I'm not looking for an answer because it's going to require some research and math, but I am looking for a direction on which math I'm dealing with. Keeping in mind it's been 44 years since I've ever dealt with this type of calculation.
I have a large wooden box that comes up to my chest. It contains a clothes washer. It is on my outside downstairs porch in a very well weather protected place but it's also got a box around it to be sure.
This box has an angled flat lid that starts much higher because it must contain the water supply as well which is about 4 in above the top back of the washer. The sides are angled so they always meet the lid.
This is thick and heavy plywood. When I grab it to lift it's difficult and when I extend it it's shoulder dislocating and then I have to keep it up which requires me to throw a steel bar in place that could fall and kill me. Or break the top of the washer since that's glass.
When I instructed the contractor to build it, and yes he actually had a contractor license at least at the end of this process, I told him to get whatever the correct shock/springs are required to hold it at almost no weight on the way up and then I will pull it down and hook the simple hook and all should be good.
He put totally wrong shock/springs on it and they are worthless and then at that moment got his contractor license and could quadruple his rates and he was off to the next projects and he was gone forever.
I was crippled with one broken foot and one sprained foot and I was not going downstairs to check the work in those days.
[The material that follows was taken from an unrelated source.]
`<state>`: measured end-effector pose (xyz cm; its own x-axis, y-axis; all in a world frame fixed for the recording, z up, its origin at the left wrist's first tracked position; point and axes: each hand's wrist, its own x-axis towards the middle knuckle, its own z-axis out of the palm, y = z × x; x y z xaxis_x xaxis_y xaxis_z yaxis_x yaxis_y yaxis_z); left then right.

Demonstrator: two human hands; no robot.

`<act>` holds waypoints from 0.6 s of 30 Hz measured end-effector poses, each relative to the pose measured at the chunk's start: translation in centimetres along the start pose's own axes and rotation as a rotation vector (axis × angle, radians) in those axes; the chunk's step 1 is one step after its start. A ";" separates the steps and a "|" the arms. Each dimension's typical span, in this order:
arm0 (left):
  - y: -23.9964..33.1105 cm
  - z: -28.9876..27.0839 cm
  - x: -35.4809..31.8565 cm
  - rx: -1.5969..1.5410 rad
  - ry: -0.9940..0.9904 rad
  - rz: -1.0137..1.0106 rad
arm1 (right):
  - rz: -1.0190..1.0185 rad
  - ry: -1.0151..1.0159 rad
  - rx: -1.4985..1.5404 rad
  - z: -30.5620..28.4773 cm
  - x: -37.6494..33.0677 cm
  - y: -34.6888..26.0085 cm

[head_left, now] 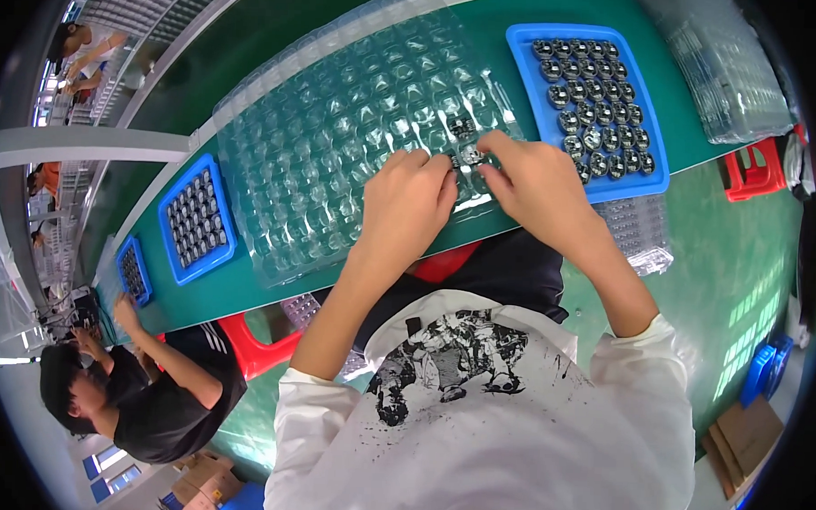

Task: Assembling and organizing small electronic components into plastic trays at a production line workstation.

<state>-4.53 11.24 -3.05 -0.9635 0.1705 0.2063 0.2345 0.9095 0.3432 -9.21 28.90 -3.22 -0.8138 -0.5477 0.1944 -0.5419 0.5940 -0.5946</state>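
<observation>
In the head view, the left hand (408, 197) and the right hand (541, 183) meet just right of centre, over the lower right part of the clear tray (294, 161), fingertips close together but the palms apart. A shiny part (472, 156) sits between them, at the right thumb and forefinger; whether either hand is clamped on it or only touching cannot be told, since the left fingertips are partly hidden. To handle it well, the person would probably do best with a light pinch on the part's edges, one hand steadying while the other turns or seats it, and the wrists kept off the thin, flexible plastic so the pockets do not buckle. Care is likely needed around the dark part (461, 127) just above, which a knuckle could nudge. As for counts, there is one clear tray spread out, its pockets too many and too glossy to number; three blue trays, one at upper right (628, 186), one at left (212, 259) and a small-looking one farther left (145, 293); roughly six rows of five parts (603, 112) in the upper right one; two red stools, at right (754, 170) and lower left (254, 353); and one co-worker (174, 400) seated at lower left.
</observation>
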 end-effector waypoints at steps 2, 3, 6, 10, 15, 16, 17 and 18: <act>0.0 0.3 0.1 -0.011 0.032 0.011 | -0.022 -0.004 -0.047 -0.2 0.1 0.2; 0.1 0.2 0.1 -0.042 0.028 -0.035 | -0.052 -0.012 -0.072 0.1 0.2 0.4; -0.4 0.1 0.0 -0.229 0.100 -0.087 | -0.040 -0.018 -0.091 0.3 0.9 0.7; -0.9 -1.0 -1.2 -1.092 0.219 -0.272 | -0.093 0.033 -0.119 -0.3 0.7 1.0; -0.8 -0.9 -3.0 -1.914 0.098 -0.445 | -0.132 0.139 0.380 -2.7 0.3 -2.3; -0.4 -0.6 -2.9 -1.916 0.103 -0.444 | -0.224 0.145 0.483 -2.5 0.4 -2.8; 0.2 -0.3 -2.7 -2.005 0.091 -0.628 | -0.244 0.065 0.538 -2.3 0.7 -3.4; 1.2 -0.5 -2.1 -2.084 0.080 -0.821 | -0.244 0.060 0.534 -2.2 0.9 -3.6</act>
<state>-2.13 11.79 -2.62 -0.8995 0.0218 -0.4364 -0.2733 -0.8074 0.5229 -8.46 27.49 0.81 -0.6976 -0.5877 0.4098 -0.5470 0.0675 -0.8344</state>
He got paid.
It's high on the back and low on the front and sloping towards me when I want to open it.
I need to figure out what the correct weight rating and force rating is appropriate for a couple of lifts.
I have to give it whatever the absolute minimum distance it is required to lift (so I can open the washer lid) while simultaneously considering how far along the lift is positioned.
If it's in the back, it needs an incredible amount of force to push from the corner. If it's in the front it needs less but then it needs much bigger extending length. If it's in the middle it needs something in the middle. So the bottom line is I have to figure out what is appropriate for this given configuration.
Anyone want to point me in whatever direction you think is appropriate?
If this becomes two complex/ confusing for me, I have a couple of backup plans.
One would be to place the shocks outside on the sides towards the very front. Create some type of simple resting style of connection from the lid sides. The top and sides won't be physically connected. The side shocks would provide initial lift and then I would continue to push up and create a better swinging light bar connection that holds it up at the final location. So get rid of that stupid steel bar that has just been grabbed to prop it up and actually put something hinged on the lid that swings down and rests on the inner side of the box where I currently prop that steel bar. This type of shock would give the added benefit of allowing me to drop at the final 6 in without worrying about it slamming and breaking the glass on top of the washer.
The other would be take the lid off and cut out via jigsaw the vast majority of the middle and replace it with some thin plexiglass ordered off of Amazon. I'll just glue it in place on the top of the hole. It doesn't have to be pretty. It just has to keep the weather out and keep it light enough for me to move. And add the above described swinging bar for the final hold.